Because virtually all power plants, whether they are nuclear, coal, or natural gas-fired, are completely dependent on water for cooling. Hydroelectric plants require continuous water flow to operate their turbines. Given the drought, many facilities are overheating and utilities are shutting them down or running their plants at lower capacity. Few Americans know (or up to this point have cared) that the country’s power plants account for about half of all the water used in the United States. For every gallon of residential water used in the average U.S. household, five times more is used to provide that home with electricity via hydropower turbines and fossil fuel power plants, roughly 40,000 gallons each month.
Michael Webber, associate director of the Center for International Energy and Environmental Policy at the University of Texas at Austin, is under no such illusions, stating that the summer’s record high heat and drought have worked together to overtax the nation’s electrical grid, adding that families use more water to power their homes than they use from their tap. Webber said, “In summer you often get a double whammy. People want their air-conditioning and drought gets worse. You have more demand for electricity and less water available to produce it. That is what we are seeing in the Midwest right now, power plants on the edge.”
In July U.S. nuclear-power production hit its lowest seasonal levels in nine years as drought and heat forced Nuclear power plants from Ohio to Vermont to slow output. Nuclear Regulatory Commission spokesman David McIntyre explained, “Heat is the main issue, because if the river is getting warmer the water going into the plant is warmer and makes it harder to cool. If the water gets too warm, you have to dial back production,” McIntyre said. “That’s for reactor safety, and also to regulate the temperature of discharge water, which affects aquatic life.”

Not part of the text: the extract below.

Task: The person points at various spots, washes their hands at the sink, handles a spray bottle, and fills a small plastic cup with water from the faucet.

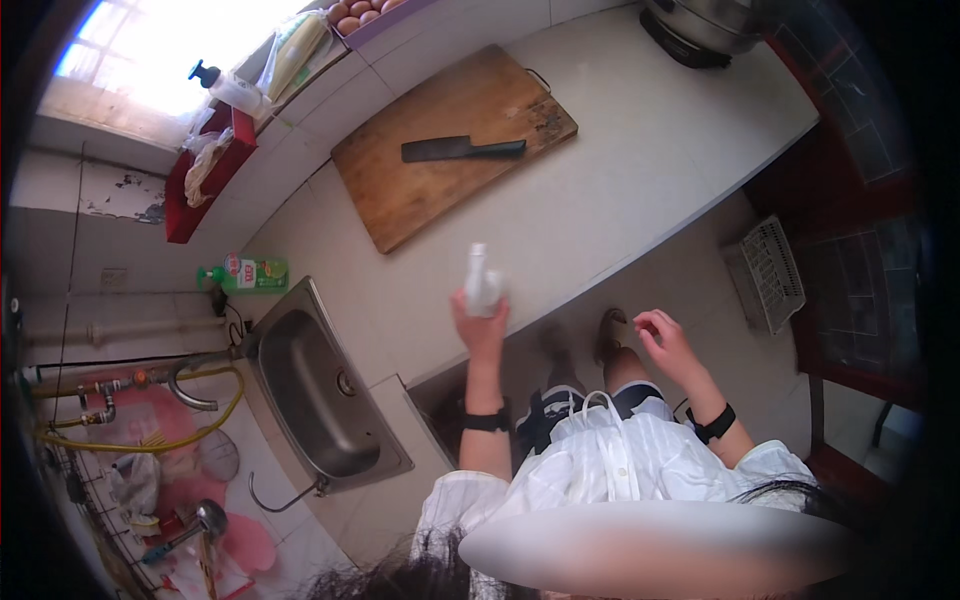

Nuclear is the thirstiest power source. According to the National Energy Technology Laboratory (NETL) in Morgantown, West Virginia, the average NPP that generates 12.2 million megawatt hours of electricity requires far more water to cool its turbines than other power plants. NPPs need 2725 liters of water per megawatt hour for cooling. Coal or natural gas plants need, on average, only 1890 and 719 liters respectively to produce the same amount of energy.
And oh, the National Weather Service Climate Prediction Center in its 16 August “U.S. Seasonal Drought Outlook” wrote, “The Drought Outlook valid through the end of November 2012 indicates drought conditions will remain essentially unchanged in large sections of the central Mississippi Valley, the central and southwestern Great Plains, most of the High Plains, the central Rockies, the Great Basin, and parts of the Far West…” The lack of rain and the incessant heat, has also increased the need for irrigation water for farming, meaning increasing competition between the agricultural and power generation sectors for the same shrinking water “pool.”
But, every cloud has a silver lining. California’s Pacific Gas and Electric Co. utility, commonly known as PG&E, that provides natural gas and electricity to most of the northern two-thirds of California, from Bakersfield almost to the Oregon border, is on the case. PG&E has informed its customers that its “Diablo Canyon (nuclear) Power Plant, the largest source of generation in the utility’s service area, is cooled by ocean water, not by rivers that could dry up.”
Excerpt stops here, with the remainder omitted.